» Required work: Where the line with "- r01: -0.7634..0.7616" appears below, start writing out lines exactly, and finish with the line with "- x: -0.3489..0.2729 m", which is included; write out nothing else.

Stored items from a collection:
====================
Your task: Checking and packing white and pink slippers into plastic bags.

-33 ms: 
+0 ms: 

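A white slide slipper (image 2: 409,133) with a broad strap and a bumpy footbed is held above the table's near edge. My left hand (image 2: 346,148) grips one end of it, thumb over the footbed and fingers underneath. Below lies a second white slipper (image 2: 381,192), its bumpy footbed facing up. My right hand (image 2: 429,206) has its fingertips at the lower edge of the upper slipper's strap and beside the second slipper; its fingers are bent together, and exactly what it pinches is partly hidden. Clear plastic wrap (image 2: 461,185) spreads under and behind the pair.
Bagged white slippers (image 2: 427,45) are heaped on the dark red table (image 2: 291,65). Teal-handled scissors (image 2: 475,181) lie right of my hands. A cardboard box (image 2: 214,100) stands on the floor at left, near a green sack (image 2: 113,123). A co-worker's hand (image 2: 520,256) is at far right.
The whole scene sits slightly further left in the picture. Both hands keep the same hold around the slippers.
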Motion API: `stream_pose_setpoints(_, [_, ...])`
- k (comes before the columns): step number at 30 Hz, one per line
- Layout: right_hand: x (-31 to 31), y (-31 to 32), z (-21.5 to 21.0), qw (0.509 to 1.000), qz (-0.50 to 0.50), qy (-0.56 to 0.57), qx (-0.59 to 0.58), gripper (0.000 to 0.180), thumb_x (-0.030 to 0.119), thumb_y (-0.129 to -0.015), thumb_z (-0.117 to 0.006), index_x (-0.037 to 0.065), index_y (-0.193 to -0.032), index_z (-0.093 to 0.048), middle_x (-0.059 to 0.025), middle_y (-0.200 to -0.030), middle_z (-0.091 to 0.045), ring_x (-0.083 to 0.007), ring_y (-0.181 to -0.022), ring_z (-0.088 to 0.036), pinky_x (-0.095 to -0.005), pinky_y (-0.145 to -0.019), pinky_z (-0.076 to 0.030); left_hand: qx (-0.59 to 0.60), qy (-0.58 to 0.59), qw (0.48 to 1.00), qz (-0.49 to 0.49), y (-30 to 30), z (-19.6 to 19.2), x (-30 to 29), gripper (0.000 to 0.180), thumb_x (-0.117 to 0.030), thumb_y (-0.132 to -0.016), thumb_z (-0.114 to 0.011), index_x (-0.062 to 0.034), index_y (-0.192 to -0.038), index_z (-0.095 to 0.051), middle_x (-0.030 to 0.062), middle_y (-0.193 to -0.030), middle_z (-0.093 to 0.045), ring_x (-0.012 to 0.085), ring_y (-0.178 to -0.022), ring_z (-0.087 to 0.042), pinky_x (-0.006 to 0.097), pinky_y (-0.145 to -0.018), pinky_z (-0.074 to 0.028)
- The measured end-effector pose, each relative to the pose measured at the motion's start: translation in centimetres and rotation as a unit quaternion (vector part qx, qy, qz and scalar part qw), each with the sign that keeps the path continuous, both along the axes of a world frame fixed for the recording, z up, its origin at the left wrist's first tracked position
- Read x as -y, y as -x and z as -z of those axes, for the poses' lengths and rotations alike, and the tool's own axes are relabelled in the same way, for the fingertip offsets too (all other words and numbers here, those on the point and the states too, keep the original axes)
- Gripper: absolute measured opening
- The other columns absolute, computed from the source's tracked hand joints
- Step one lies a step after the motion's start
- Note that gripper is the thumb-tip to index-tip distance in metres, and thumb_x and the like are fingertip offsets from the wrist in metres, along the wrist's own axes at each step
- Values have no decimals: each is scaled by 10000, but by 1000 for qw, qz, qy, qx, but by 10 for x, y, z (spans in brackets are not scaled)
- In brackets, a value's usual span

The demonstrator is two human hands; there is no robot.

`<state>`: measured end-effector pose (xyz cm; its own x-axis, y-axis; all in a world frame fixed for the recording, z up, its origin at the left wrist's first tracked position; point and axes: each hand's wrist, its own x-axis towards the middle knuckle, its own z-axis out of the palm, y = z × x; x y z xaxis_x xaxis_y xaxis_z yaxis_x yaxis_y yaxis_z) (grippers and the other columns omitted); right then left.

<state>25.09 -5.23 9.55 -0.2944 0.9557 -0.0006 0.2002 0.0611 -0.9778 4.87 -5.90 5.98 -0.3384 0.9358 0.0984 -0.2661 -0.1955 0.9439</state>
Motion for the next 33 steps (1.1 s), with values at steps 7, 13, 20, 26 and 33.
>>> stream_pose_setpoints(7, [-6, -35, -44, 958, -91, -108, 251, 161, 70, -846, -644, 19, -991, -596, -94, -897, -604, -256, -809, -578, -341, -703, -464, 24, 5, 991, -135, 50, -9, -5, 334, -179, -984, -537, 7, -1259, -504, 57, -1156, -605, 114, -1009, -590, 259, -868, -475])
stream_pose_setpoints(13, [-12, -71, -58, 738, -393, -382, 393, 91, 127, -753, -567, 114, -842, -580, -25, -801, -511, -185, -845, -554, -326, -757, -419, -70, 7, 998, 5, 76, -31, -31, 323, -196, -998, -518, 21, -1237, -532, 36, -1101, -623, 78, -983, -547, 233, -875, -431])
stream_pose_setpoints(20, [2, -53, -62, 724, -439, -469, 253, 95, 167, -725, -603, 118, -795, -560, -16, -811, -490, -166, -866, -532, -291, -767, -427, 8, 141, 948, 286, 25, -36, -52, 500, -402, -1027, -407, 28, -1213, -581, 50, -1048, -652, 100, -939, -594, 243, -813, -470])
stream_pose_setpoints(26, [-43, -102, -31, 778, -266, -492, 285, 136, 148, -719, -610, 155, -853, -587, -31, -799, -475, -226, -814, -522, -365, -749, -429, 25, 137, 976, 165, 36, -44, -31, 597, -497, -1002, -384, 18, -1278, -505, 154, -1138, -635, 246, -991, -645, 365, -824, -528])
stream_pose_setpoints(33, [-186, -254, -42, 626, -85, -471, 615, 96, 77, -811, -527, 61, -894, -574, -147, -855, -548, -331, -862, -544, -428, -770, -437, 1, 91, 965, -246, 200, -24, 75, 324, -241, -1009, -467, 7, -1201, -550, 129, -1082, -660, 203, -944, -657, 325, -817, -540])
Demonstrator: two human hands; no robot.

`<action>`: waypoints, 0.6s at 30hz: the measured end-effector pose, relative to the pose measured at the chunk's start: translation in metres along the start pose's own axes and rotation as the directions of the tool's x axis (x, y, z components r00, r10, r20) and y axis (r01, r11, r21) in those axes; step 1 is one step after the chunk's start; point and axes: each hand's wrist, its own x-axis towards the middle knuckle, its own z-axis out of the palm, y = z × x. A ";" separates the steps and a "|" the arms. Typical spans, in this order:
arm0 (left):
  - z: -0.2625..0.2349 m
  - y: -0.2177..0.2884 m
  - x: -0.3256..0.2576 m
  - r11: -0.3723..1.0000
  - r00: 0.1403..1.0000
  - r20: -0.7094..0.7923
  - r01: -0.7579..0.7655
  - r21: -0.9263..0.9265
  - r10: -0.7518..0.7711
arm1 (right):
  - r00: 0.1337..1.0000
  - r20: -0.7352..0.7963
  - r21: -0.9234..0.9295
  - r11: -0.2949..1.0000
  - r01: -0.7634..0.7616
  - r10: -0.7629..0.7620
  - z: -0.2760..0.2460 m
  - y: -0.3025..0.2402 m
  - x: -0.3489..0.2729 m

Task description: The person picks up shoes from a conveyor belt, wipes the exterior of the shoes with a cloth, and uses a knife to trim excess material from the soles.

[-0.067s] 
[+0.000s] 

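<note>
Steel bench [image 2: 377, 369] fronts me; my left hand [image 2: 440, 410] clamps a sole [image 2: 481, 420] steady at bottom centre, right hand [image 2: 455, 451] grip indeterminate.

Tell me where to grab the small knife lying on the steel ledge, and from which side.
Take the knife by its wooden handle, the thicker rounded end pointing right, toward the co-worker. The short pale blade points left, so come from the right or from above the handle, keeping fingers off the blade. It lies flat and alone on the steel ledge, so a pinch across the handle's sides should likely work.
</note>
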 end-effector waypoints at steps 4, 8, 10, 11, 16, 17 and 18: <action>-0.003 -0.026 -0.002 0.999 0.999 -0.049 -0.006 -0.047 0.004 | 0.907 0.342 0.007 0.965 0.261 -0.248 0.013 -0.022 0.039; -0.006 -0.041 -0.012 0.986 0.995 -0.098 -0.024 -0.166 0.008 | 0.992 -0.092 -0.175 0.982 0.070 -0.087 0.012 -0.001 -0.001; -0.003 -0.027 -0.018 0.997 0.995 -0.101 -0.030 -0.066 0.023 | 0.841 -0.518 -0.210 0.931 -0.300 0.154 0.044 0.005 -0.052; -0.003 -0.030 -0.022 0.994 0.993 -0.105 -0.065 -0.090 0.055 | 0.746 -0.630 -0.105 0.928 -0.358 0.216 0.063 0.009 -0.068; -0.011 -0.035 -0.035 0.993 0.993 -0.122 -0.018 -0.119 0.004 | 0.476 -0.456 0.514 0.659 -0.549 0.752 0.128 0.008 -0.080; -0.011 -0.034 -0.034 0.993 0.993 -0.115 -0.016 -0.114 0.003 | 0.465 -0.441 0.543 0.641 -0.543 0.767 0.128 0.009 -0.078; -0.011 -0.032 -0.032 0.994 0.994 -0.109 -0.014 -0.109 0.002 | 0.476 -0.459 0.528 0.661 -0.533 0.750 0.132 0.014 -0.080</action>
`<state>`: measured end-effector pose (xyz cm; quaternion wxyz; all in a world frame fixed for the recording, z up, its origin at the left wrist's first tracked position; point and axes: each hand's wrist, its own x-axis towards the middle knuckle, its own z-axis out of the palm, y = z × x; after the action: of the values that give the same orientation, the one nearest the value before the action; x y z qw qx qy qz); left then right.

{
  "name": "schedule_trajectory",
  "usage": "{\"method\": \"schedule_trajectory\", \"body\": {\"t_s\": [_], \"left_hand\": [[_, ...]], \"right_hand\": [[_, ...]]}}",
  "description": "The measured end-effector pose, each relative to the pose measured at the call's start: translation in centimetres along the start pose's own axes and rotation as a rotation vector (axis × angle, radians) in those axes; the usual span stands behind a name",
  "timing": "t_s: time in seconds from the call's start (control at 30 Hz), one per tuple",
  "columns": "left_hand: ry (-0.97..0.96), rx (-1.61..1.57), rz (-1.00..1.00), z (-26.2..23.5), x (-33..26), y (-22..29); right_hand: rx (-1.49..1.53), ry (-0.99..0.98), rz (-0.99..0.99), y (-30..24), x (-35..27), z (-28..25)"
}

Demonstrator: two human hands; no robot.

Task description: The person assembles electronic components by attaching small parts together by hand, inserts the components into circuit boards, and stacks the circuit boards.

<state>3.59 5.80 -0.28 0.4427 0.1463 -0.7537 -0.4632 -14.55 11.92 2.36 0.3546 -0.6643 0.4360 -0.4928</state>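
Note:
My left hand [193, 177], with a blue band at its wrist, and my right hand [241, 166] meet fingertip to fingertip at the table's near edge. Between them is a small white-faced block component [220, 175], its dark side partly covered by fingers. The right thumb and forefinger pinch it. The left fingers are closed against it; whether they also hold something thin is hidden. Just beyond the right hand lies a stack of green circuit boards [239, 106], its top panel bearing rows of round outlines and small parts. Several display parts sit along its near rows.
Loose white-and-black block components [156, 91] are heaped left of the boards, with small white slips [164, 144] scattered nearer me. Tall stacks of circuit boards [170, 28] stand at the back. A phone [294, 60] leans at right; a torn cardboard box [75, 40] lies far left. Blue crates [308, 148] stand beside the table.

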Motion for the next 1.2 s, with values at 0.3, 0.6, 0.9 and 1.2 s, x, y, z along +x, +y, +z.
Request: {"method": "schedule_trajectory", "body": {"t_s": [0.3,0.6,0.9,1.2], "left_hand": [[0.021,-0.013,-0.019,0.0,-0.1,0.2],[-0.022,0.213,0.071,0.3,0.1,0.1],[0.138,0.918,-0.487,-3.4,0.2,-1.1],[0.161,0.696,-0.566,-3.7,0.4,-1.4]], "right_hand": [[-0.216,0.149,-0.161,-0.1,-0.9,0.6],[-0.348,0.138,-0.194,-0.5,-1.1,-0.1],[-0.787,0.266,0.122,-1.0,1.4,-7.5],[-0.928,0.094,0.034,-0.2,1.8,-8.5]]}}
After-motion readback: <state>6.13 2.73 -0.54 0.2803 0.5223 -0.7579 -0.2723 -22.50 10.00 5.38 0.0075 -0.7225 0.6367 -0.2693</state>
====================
» Response for this exercise:
  - r01: -0.7634..0.7616
  - r10: -0.7629..0.7620
  - z: -0.2760..0.2460 m
  - y: -0.3025..0.2402 m
  - x: -0.3489..0.2729 m

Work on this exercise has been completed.